Abril-Gil Mar, Garcia-Just Alba, Pérez-Cano Francisco J, Franch Àngels, Castell Margarida
Departament de Fisiologia, Facultat de Farmàcia, Universitat de Barcelona, Barcelona, Spain; Institut de Recerca en Nutrició i Seguretat Alimentària, Universitat de Barcelona (INSA-UB), Barcelona, Spain.
PLoS One. 2015 Apr 29;10(4):e0125314. doi: 10.1371/journal.pone.0125314. eCollection 2015.
Food allergy (FA) is an adverse health effect produced by the exposure to a given food. Currently, there is no optimal animal model of FA for the screening of immunotherapies or for testing the allergenicity of new foods.
The aim of the present study was to develop an effective and rapid model of FA in Brown Norway rats. In order to establish biomarkers of FA in rat, we compared the immune response and the anaphylactic shock obtained in this model with those achieved with only intraperitoneal immunization.

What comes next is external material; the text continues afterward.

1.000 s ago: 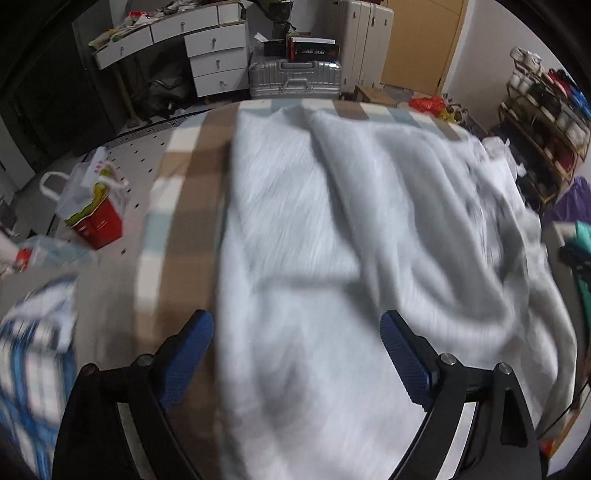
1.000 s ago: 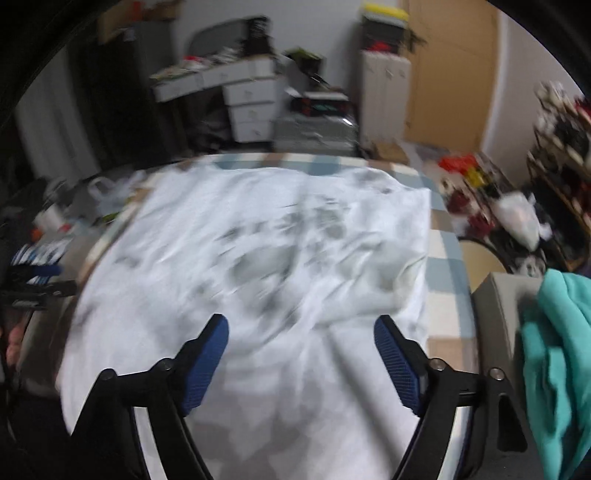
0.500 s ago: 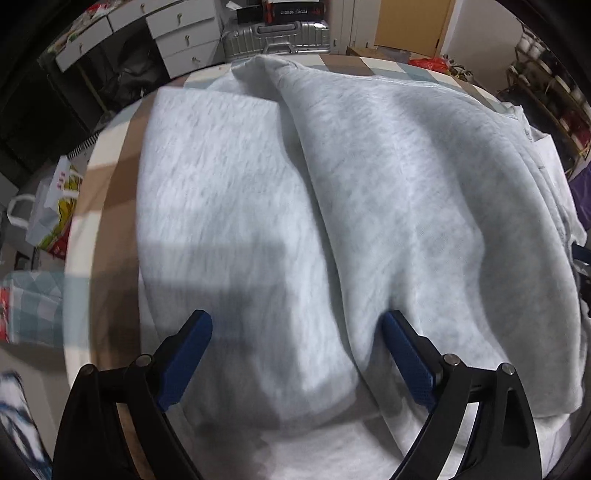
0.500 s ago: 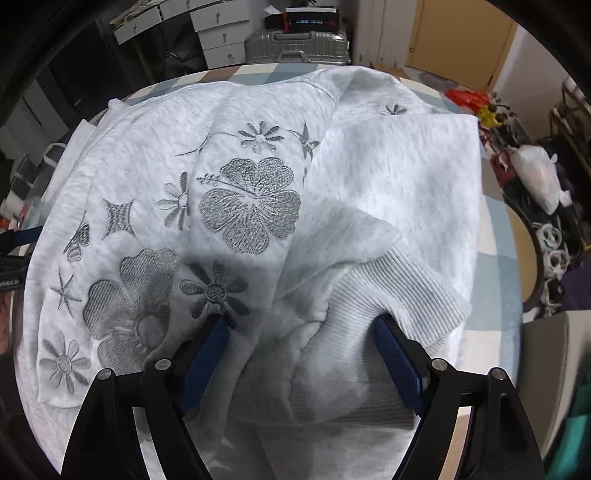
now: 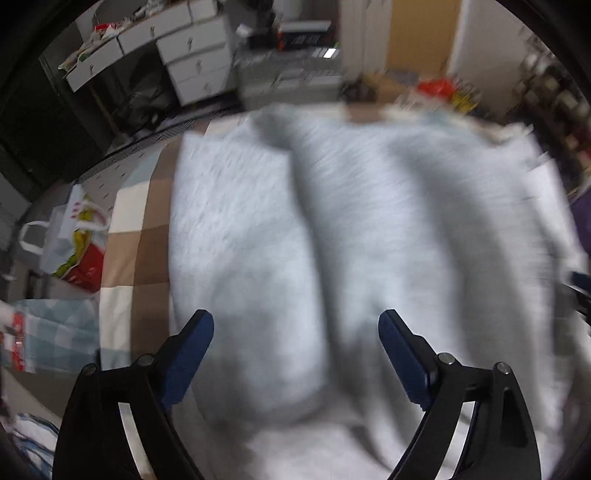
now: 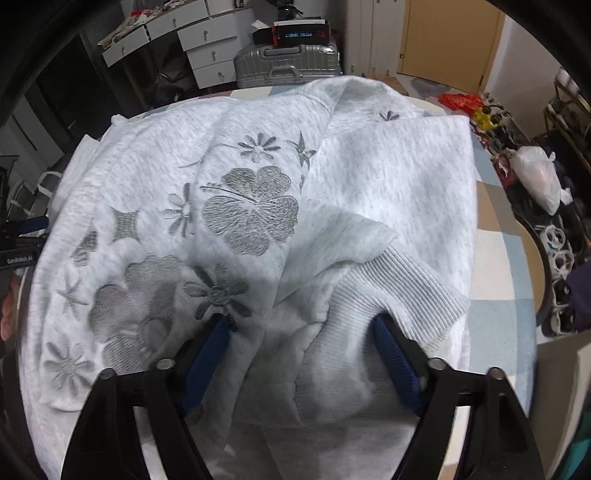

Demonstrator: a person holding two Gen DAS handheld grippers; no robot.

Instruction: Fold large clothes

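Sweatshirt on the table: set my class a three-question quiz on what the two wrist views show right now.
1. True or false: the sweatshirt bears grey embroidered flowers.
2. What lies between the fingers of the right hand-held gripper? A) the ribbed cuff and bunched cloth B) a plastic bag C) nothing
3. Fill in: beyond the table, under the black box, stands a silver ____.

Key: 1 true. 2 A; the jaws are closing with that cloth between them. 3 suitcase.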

Rats received an intraperitoneal injection of ovalbumin (OVA) with alum and toxin from Bordetella pertussis, and 14 days later, OVA by oral route daily for three weeks (FA group). A group of rats receiving only the i.p. injection (IP group) were also tested. Serum anti-OVA IgE, IgG1, IgG2a, IgG2b and IgA antibodies were quantified throughout the study. After an oral challenge, body temperature, intestinal permeability, motor activity, and mast cell protease II (RMCP-II) levels were determined. At the end of the study, anti-OVA intestinal IgA, spleen cytokine production, lymphocyte composition of Peyer's patches and mesenteric lymph nodes, and gene expression in the small intestine were quantified.
Serum OVA-specific IgG1, IgG2a and IgG2b concentrations rose with the i.p. immunization but were highly augmented after the oral OVA administration. Anti-OVA IgE increased twofold during the first week of oral OVA gavage. The anaphylaxis in both IP and FA groups decreased body temperature and motor activity, whereas intestinal permeability increased. Interestingly, the FA group showed a much higher RMCP II serum protein and intestinal mRNA expression.
These results show both an effective and relatively rapid model of FA assessed by means of specific antibody titres and the high production of RMCP-II and its intestinal gene expression.
食物过敏(FA)是由接触特定食物所产生的不良健康影响。目前,尚无用于免疫疗法筛选或新食物致敏性测试的最佳食物过敏动物模型。
本研究旨在建立一种有效且快速的棕色挪威大鼠食物过敏模型。为了确定大鼠食物过敏的生物标志物,我们将该模型中获得的免疫反应和过敏性休克与仅通过腹腔免疫获得的结果进行了比较。
大鼠腹腔注射卵清蛋白(OVA)与明矾及百日咳博德特氏菌毒素,14天后,连续三周每日经口给予OVA(食物过敏组)。另一组仅接受腹腔注射的大鼠(腹腔注射组)也进行了测试。在整个研究过程中对血清抗OVA IgE、IgG1、IgG2a、IgG2b和IgA抗体进行定量。经口激发后,测定体温、肠道通透性、运动活性和肥大细胞蛋白酶II(RMCP-II)水平。在研究结束时,对抗OVA肠道IgA、脾脏细胞因子产生、派尔集合淋巴结和肠系膜淋巴结的淋巴细胞组成以及小肠中的基因表达进行定量。
血清OVA特异性IgG1、IgG2a和IgG2b浓度随腹腔免疫而升高,但在经口给予OVA后大幅增加。抗OVA IgE在经口给予OVA灌胃的第一周增加了两倍。腹腔注射组和食物过敏组的过敏反应均使体温和运动活性降低,而肠道通透性增加。有趣的是,食物过敏组的RMCP II血清蛋白和肠道mRNA表达要高得多。
这些结果表明,通过特异性抗体滴度评估,该模型是一种有效且相对快速的食物过敏模型,并且RMCP-II产生量高及其肠道基因表达也很高。